- [GOAL OF THE EXERCISE] Scan the material below for the word "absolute", then copy every line in which it appears.

- [DATA SHOWN]
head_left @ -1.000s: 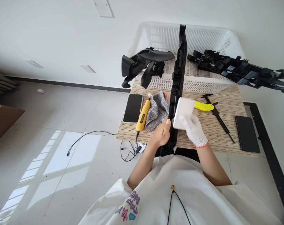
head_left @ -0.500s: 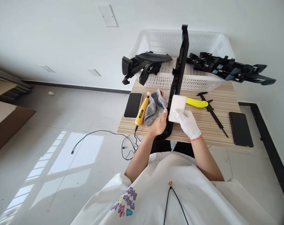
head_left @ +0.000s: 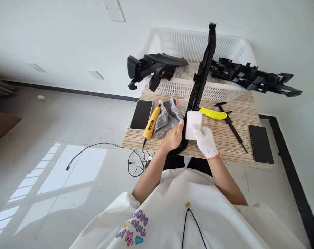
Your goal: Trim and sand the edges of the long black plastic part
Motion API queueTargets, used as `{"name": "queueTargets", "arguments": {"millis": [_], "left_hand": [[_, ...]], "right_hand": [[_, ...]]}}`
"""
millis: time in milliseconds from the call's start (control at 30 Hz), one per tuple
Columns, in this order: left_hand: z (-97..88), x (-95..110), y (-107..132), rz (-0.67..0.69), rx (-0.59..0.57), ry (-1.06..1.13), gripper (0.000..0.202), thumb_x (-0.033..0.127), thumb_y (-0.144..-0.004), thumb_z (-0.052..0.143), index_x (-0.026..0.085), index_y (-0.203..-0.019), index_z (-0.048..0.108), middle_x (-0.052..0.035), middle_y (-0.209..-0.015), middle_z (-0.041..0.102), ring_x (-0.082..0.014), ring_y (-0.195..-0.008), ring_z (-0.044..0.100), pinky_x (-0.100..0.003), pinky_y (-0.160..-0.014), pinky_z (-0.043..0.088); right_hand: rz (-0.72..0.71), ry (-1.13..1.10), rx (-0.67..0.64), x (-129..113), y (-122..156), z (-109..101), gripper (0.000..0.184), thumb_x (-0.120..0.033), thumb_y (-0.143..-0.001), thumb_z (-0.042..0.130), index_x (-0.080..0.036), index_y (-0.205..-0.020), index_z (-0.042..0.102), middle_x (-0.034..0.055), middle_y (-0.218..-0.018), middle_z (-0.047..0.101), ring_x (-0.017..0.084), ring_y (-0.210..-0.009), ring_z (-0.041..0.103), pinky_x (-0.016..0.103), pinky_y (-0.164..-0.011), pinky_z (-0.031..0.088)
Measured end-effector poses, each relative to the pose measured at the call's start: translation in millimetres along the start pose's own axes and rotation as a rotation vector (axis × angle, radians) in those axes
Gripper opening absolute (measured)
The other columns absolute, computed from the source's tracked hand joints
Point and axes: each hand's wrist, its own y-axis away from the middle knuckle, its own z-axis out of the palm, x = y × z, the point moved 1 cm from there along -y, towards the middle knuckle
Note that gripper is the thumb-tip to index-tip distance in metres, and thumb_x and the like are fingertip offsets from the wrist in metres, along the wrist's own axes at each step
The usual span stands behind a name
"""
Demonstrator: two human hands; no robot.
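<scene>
A long black plastic part [head_left: 201, 74] lies from the table's near edge up across the white basket [head_left: 231, 52]. My bare left hand [head_left: 173, 137] grips its near end, fingers wrapped round it. My right hand [head_left: 205, 141], in a white glove with an orange cuff, presses a white sponge block [head_left: 193, 124] against the part's right side. A grey cloth [head_left: 167, 118] lies just left of my left hand.
On the striped table [head_left: 237, 145]: a phone [head_left: 141, 114] and a yellow rotary tool [head_left: 152, 121] at left, a yellow knife [head_left: 213, 114], a thin black tool [head_left: 231, 126] and a second phone [head_left: 260, 144] at right. More black parts [head_left: 154, 67] [head_left: 252, 79] rest on the basket. A cable [head_left: 100, 148] trails on the floor.
The sponge has slid toward me along the black part, with my gloved hand on it. The part's far end has tilted to the right. My left hand keeps its grip.
</scene>
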Motion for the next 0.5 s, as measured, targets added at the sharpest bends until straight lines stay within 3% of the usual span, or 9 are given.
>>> {"name": "queueTargets", "arguments": {"millis": [33,200,367,500], "left_hand": [[0.2,0.9,1.4,-0.01,0.01,-0.011,0.068,0.061,-0.102,0.016,0.016,-0.119,0.064,-0.0112,-0.136,0.065,-0.0295,-0.141,0.047,-0.045,-0.121,0.032],[0.0,4.4,9.5,-0.092,0.015,-0.079,0.067,0.062,-0.101,0.015,0.019,-0.096,0.066,-0.0115,-0.118,0.072,-0.0345,-0.129,0.057,-0.051,-0.111,0.041],[-0.1,2.6,11.5,-0.07,0.045,-0.063,0.063,0.062,-0.102,0.015,0.021,-0.085,0.06,-0.0091,-0.1,0.073,-0.0302,-0.113,0.064,-0.044,-0.1,0.047],[-0.7,-2.7,11.6,-0.079,0.058,-0.033,0.062,0.062,-0.102,0.013,0.022,-0.072,0.051,-0.0046,-0.075,0.064,-0.0242,-0.086,0.066,-0.039,-0.085,0.05]], "right_hand": [[-0.016,0.003,0.037,0.7,-0.1,-0.7,0.054,-0.06,-0.09,0.05,-0.02,-0.054,0.044,-0.0014,-0.053,0.04,0.012,-0.055,0.039,0.026,-0.051,0.028],[0.014,-0.107,-0.023,0.5,3.1,-1.1,0.053,-0.062,-0.089,0.052,-0.019,-0.058,0.049,-0.0013,-0.055,0.046,0.012,-0.056,0.041,0.025,-0.052,0.031],[0.025,-0.141,-0.06,-2.7,8.6,0.2,0.05,-0.061,-0.084,0.06,-0.02,-0.056,0.051,-0.001,-0.055,0.048,0.013,-0.056,0.044,0.025,-0.051,0.034],[0.073,-0.351,0.076,0.9,13.9,-0.6,0.051,-0.063,-0.085,0.057,-0.021,-0.056,0.051,-0.0006,-0.054,0.05,0.014,-0.054,0.048,0.026,-0.051,0.041]]}}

- [TASK OUTPUT]
Gripper opening absolute (measured)
The other columns absolute, computed from the source's tracked hand joints

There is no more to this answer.